> WORK TO COMPLETE:
Select from the data all lines with the word "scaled".
#### DATA TO USE
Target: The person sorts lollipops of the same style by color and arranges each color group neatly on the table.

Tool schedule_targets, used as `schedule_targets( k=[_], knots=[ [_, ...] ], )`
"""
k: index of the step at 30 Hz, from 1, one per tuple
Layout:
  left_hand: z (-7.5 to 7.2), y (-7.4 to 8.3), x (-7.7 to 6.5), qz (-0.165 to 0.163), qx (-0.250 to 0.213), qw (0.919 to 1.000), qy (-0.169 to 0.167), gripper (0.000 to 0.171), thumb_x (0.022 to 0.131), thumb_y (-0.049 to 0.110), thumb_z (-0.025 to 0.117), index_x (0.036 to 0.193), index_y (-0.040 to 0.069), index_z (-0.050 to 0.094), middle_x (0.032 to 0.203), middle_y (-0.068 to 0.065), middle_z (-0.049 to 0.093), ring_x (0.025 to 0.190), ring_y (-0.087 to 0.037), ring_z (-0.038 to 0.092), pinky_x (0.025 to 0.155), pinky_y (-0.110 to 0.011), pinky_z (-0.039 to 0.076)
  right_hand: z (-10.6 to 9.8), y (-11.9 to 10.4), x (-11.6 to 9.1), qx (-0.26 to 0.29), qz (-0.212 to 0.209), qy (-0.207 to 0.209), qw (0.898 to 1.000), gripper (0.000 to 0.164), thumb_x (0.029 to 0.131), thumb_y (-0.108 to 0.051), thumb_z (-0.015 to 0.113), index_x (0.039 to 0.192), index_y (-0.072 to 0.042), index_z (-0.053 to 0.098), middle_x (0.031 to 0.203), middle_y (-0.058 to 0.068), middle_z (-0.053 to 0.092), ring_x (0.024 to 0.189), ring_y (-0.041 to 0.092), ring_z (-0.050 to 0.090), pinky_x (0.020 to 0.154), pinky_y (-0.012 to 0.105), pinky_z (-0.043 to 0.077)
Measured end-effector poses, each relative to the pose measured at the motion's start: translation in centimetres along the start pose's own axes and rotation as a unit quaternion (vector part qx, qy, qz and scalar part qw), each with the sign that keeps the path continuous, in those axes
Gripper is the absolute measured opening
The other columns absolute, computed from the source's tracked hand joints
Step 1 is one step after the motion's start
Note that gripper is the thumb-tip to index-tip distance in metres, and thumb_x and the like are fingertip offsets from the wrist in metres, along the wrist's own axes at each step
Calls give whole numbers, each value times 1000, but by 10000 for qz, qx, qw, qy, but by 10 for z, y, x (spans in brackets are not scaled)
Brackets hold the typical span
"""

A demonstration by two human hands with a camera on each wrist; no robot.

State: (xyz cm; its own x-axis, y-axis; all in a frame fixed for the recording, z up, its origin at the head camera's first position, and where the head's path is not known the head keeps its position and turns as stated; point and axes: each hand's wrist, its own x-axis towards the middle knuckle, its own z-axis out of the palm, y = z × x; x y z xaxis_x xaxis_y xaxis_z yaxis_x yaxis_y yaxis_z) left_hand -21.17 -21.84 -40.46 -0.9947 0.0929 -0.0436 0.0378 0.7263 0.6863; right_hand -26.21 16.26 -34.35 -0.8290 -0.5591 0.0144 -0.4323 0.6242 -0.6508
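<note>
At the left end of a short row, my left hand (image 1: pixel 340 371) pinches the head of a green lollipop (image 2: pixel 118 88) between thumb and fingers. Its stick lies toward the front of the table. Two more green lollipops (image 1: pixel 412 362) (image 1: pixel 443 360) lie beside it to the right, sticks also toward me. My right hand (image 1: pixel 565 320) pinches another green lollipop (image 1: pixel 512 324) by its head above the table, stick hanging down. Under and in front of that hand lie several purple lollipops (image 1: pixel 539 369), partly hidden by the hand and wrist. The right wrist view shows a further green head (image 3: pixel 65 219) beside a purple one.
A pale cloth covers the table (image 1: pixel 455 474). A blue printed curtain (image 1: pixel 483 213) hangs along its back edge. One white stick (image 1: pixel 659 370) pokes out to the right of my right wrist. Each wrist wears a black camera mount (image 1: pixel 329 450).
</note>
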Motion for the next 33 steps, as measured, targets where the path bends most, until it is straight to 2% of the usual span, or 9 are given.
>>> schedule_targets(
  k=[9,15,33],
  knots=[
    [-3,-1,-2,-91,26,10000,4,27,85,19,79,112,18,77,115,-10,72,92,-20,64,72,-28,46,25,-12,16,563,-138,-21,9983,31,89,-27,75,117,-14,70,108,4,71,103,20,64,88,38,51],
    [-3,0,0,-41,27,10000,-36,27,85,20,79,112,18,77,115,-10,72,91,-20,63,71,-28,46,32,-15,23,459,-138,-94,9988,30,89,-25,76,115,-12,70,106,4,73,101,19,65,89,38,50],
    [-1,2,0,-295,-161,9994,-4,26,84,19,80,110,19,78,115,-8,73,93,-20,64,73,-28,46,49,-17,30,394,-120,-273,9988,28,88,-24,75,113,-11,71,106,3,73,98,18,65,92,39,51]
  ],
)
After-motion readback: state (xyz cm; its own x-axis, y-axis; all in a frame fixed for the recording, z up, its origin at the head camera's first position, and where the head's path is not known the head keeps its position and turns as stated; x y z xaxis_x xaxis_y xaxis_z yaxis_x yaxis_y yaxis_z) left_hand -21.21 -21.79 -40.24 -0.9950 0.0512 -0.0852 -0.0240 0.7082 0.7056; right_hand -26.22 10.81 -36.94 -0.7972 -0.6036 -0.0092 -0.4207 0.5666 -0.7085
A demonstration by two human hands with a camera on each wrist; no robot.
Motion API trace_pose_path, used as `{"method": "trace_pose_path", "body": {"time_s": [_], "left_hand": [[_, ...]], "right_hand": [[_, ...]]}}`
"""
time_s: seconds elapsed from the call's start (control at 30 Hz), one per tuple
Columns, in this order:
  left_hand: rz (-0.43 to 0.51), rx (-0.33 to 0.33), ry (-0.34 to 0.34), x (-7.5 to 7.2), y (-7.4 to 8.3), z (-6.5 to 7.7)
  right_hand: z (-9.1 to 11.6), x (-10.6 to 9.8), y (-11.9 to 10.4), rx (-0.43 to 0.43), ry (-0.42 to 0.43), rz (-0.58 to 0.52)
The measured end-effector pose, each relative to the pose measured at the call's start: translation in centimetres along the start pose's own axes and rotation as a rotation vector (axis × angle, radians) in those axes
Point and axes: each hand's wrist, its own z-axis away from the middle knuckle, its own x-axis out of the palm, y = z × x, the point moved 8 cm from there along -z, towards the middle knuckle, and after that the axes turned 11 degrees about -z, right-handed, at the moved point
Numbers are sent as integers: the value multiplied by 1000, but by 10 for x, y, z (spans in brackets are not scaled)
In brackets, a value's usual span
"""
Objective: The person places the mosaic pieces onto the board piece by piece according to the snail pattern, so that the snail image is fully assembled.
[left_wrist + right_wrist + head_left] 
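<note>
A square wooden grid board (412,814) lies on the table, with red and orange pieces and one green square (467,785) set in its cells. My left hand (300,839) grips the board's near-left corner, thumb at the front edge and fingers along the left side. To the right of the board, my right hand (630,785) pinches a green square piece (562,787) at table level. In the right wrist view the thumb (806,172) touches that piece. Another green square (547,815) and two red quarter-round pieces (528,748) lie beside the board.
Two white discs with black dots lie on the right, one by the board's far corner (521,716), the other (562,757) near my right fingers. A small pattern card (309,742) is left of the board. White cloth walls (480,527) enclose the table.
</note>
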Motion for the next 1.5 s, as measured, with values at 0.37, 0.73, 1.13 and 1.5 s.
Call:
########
> RESPONSE TO THIS TASK:
Calls give whole numbers, each value times 1000, but by 10000 for qz, qx, qw, qy, but by 10 for z, y, x (spans in brackets are not scaled)
Numbers are sent as integers: the value multiplied by 1000, but by 10 for x, y, z (spans in brackets are not scaled)

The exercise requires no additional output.